Actually, I think the motor looks fine. It's difficult to tell from pictures, but it doesn't look like a long shaft and the prop seems to be sitting where it should be.


----------



## tccanoe (Jun 23, 2010)

Maby it's just the angle of the second picture.


----------



## Alumacraft (Jun 23, 2010)




----------



## clarkbre (Jun 23, 2010)

That's not bad at all. If you wanted to get real anal you could raise it up just a hair. I think I'd focus on other things though.


----------



## Alumacraft (Jun 24, 2010)

Where could I find a tiller handle extention?


----------



## Alumacraft (Jul 26, 2010)

I'm in the process of selling my 6 hp and then I'm going to buy a used 9.9 evinrude/ Johnson. 

After I get the 9.9 I want to add a a removable floor for the middle and front sections of the boat, I plan on using 3/8" plywood and seal it and carped it. I plan on just replacing it every 3-5 yrs.

I'll put down 1.5" foam between the ribs and then just lay the floor down on that.

the middle section of the floor between the 2 benches will be aprox. 36"x40" and the front will be 36"x42", what is the approx. weight of the 3/8" plywood with the given dimentions?


----------



## jarobi (Jul 28, 2010)

@20 lbs


----------



## Outdoorsman (Jul 28, 2010)

If you are going to do any high speed trailering, I would consider some sort of way to attach the floor to keep it from blowing out while going down the highway.....stranger things have happened....

Just a thought...


----------



## Alumacraft (Aug 30, 2010)

here's a picture of my new motor, I sold the 6 hp 





Im thinking of making a jack plate but will it increase my speed? I also would like it because the motor would be out of the water more and will less likely to bottom out. the river I fish gets pretty shallow in the summer and that is why I want to know if a jack plate would be a benafit for me? 
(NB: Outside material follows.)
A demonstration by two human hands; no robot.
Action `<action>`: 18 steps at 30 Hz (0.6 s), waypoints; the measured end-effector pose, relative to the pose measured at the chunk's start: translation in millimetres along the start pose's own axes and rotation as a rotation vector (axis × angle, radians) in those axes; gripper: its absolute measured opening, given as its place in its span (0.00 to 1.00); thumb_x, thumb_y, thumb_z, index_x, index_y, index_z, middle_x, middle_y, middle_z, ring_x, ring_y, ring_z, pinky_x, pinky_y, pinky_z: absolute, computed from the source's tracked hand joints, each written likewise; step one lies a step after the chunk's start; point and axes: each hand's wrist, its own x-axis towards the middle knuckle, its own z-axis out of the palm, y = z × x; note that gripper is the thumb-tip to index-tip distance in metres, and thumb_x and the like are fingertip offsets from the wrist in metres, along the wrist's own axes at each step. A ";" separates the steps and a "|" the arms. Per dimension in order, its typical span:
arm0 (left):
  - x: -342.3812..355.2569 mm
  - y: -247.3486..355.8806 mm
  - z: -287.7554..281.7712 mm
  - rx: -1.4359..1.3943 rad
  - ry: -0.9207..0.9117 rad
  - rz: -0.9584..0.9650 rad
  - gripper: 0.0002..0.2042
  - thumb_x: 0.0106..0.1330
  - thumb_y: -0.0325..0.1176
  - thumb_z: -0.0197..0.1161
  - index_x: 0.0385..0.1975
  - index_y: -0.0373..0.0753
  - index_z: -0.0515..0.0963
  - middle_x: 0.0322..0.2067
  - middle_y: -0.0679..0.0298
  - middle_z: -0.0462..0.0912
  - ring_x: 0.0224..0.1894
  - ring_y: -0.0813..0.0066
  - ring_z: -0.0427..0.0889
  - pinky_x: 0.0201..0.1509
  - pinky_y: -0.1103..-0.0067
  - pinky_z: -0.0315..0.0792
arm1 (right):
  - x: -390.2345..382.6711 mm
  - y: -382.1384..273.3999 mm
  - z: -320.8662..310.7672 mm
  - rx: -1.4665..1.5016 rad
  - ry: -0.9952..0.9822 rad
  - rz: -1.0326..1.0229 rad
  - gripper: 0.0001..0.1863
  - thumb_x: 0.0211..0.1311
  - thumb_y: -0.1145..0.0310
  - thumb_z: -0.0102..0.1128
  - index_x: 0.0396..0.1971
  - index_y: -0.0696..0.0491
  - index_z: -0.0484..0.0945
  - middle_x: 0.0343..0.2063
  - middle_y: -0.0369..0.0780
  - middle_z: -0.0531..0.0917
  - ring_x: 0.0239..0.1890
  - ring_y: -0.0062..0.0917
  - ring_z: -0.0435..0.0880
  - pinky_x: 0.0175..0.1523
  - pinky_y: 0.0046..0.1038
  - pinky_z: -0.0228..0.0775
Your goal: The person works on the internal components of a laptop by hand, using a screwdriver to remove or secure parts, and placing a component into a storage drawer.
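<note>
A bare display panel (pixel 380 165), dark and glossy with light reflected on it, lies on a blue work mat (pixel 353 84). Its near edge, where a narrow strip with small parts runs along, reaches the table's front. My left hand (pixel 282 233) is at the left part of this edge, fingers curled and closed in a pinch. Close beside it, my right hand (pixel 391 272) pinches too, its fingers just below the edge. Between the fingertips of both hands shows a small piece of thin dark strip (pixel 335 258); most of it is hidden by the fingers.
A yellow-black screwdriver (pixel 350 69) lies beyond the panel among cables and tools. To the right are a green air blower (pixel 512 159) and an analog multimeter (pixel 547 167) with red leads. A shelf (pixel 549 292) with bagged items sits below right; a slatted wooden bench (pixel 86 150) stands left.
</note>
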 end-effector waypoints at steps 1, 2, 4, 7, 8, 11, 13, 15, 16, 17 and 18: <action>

it 1.75 inches from the plate to the bottom of the boat.
how much should I raise the motor? have the plate flush with bottom of boat?


----------



## rellis1962 (Aug 31, 2010)

I have been told as a general rule that the cavitation plate should be even with the bottom of the boat.


----------



## Nevillizer (Aug 31, 2010)

I don't think a jack plate will make much of a noticeable difference. The position of the motor seems fine.


----------